→ **WHAT THIS TASK INVOLVES**: Could you return each line of the material that has "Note" in it?
═════ LISTED RECORDS
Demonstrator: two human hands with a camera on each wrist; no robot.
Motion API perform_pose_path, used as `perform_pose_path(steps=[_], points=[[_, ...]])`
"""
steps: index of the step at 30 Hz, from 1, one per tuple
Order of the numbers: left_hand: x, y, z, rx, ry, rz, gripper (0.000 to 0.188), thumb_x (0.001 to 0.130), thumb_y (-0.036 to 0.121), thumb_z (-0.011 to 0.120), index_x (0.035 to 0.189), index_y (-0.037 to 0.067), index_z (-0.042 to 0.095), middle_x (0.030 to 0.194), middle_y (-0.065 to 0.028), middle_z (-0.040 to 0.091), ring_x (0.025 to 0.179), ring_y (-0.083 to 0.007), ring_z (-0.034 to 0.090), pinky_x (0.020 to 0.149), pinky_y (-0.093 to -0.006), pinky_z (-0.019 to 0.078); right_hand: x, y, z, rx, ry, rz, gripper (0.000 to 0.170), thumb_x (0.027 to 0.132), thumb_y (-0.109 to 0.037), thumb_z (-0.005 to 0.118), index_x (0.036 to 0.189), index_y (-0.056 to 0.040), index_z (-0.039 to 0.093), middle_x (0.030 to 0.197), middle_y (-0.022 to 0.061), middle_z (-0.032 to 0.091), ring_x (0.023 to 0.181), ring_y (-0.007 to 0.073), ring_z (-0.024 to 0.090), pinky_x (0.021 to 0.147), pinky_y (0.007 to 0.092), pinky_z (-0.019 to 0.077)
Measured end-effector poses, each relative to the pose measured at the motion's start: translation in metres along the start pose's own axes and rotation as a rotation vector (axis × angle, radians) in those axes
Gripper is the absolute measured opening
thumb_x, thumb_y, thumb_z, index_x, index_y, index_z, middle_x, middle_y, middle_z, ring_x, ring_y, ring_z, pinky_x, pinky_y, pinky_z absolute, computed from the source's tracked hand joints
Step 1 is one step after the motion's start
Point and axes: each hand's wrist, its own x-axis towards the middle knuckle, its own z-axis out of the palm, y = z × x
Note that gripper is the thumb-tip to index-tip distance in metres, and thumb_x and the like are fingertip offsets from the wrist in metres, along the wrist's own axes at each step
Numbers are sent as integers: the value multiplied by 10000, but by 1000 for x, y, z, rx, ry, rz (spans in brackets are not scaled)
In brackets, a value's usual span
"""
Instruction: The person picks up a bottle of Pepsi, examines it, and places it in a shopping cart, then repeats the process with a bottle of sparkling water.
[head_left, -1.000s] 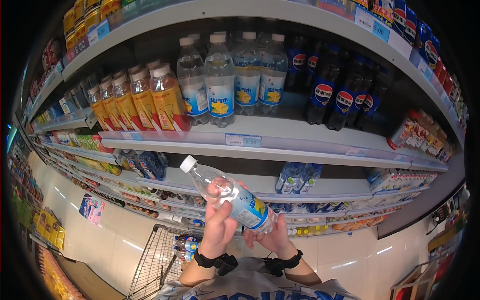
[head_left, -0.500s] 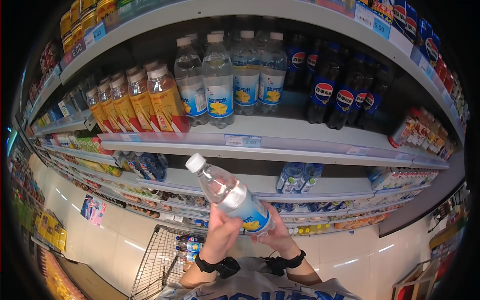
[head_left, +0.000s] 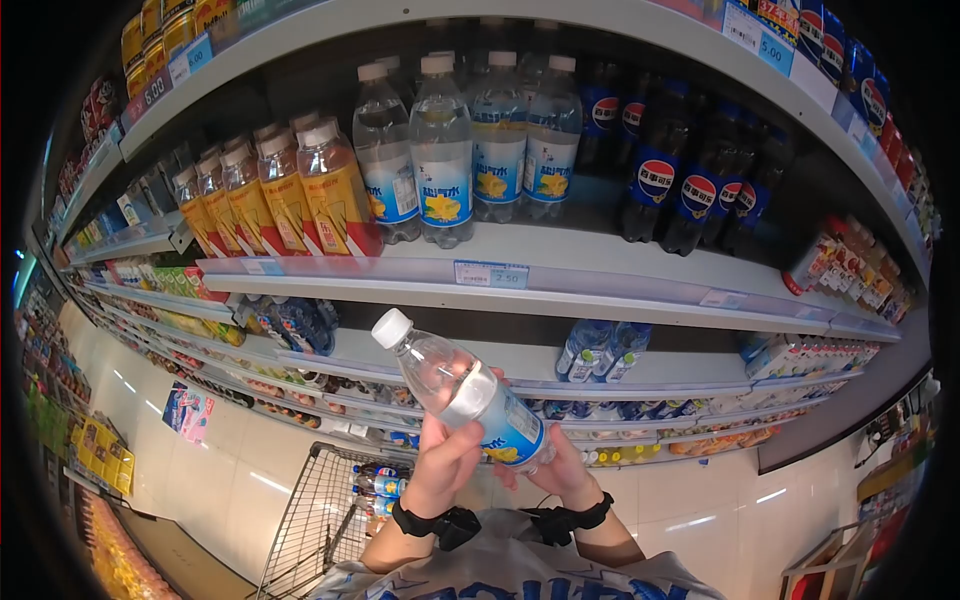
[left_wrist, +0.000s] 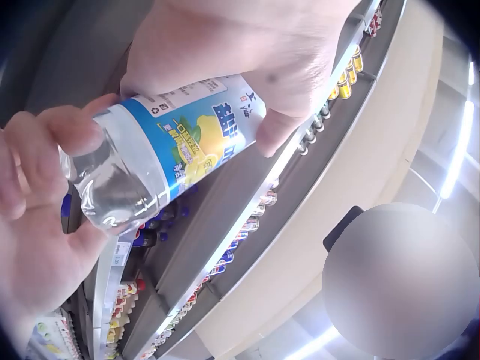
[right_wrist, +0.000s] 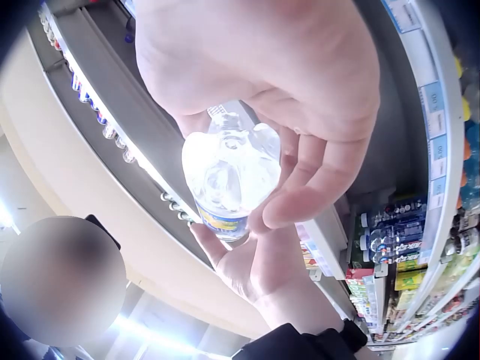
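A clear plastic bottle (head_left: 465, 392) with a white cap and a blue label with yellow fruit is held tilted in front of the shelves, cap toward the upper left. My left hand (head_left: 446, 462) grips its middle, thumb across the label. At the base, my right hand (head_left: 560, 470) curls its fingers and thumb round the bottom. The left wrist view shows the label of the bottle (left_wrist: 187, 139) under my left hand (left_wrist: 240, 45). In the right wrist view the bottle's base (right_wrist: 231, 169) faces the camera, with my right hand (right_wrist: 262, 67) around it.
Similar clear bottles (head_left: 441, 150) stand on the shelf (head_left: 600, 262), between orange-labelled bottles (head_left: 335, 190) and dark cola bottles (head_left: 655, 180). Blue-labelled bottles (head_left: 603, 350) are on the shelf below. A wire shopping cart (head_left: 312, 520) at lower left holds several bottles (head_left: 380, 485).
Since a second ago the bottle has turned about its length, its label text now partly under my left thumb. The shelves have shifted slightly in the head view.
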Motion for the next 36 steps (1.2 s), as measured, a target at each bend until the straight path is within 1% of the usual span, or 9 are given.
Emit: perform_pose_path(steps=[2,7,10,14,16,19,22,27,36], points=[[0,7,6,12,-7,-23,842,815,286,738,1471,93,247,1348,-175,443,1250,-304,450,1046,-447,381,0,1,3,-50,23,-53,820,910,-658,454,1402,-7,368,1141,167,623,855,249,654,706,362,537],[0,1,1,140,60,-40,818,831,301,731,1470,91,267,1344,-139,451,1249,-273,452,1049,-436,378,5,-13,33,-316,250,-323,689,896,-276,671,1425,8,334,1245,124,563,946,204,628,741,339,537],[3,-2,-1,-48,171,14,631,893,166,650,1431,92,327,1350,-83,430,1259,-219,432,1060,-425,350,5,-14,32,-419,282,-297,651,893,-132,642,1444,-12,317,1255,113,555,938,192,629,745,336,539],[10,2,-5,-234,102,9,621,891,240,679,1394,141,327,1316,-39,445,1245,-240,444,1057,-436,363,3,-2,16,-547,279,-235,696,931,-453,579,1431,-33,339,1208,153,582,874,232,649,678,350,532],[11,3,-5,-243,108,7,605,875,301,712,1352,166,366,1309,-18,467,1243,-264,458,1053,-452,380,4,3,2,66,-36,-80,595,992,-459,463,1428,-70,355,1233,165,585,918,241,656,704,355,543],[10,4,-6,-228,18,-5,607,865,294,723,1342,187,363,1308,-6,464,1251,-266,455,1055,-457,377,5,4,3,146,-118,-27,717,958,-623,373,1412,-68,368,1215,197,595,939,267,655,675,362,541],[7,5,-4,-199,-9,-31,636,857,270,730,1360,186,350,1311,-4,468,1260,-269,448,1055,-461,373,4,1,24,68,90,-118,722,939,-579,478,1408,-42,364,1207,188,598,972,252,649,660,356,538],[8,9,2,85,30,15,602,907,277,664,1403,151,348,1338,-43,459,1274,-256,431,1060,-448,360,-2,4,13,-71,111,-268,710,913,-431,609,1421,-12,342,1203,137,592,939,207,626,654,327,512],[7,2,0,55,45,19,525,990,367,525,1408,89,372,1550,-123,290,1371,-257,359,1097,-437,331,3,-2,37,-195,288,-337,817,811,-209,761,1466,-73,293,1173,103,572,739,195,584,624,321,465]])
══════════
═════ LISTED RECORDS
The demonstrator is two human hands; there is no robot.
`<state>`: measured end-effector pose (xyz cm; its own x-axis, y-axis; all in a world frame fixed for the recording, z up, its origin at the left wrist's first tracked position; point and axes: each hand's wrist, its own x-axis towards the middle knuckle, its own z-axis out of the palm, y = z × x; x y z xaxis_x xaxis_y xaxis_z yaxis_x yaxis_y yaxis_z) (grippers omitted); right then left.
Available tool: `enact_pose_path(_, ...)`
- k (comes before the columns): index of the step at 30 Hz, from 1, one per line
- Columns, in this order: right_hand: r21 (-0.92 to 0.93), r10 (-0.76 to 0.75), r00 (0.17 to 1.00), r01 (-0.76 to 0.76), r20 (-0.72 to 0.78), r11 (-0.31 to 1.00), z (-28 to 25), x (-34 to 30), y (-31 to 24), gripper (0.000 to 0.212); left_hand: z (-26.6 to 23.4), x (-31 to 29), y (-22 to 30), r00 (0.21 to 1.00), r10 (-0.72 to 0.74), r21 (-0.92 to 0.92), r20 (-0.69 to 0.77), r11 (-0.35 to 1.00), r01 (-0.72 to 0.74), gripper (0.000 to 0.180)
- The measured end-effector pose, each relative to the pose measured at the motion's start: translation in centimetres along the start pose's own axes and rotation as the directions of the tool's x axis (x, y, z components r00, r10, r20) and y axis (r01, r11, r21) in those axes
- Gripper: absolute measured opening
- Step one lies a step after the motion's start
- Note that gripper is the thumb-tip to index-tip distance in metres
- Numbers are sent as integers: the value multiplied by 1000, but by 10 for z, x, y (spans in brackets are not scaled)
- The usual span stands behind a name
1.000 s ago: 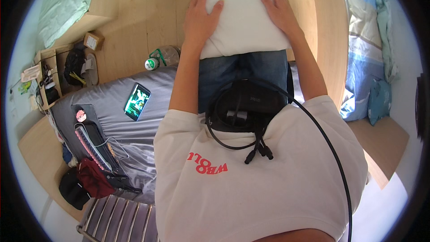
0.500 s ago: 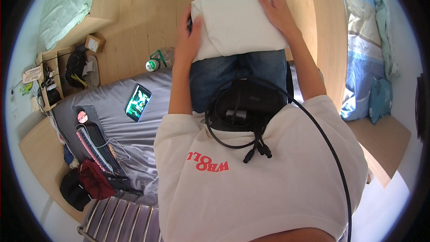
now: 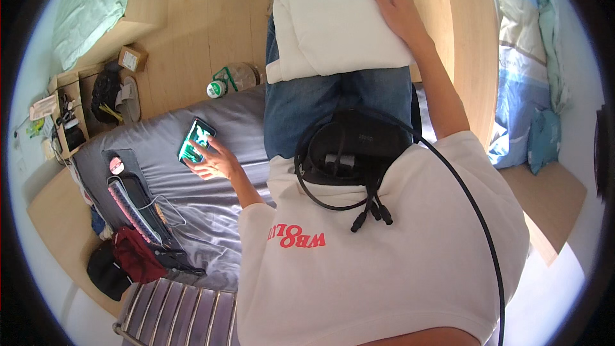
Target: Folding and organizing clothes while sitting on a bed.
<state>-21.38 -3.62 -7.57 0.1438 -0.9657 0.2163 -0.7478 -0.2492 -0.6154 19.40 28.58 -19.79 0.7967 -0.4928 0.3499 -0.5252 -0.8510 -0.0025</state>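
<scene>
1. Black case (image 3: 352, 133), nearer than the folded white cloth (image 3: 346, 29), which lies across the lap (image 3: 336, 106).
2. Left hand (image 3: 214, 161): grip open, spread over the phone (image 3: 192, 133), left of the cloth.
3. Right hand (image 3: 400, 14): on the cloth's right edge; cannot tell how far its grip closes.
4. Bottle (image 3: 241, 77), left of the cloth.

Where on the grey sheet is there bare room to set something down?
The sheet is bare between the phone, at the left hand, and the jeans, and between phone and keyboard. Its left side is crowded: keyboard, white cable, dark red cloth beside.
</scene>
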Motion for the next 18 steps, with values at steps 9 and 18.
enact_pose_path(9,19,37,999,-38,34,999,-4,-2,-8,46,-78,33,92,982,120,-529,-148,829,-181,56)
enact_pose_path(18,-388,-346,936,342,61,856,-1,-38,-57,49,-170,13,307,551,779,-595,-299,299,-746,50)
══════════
→ **RESPONSE TO THIS EXERCISE**:
Note that gripper is the thumb-tip to index-tip distance in metres, and thumb_x and the like are fingertip offsets from the wrist in metres, along the wrist's own axes at each step
- Note that gripper is the thumb-tip to index-tip distance in metres

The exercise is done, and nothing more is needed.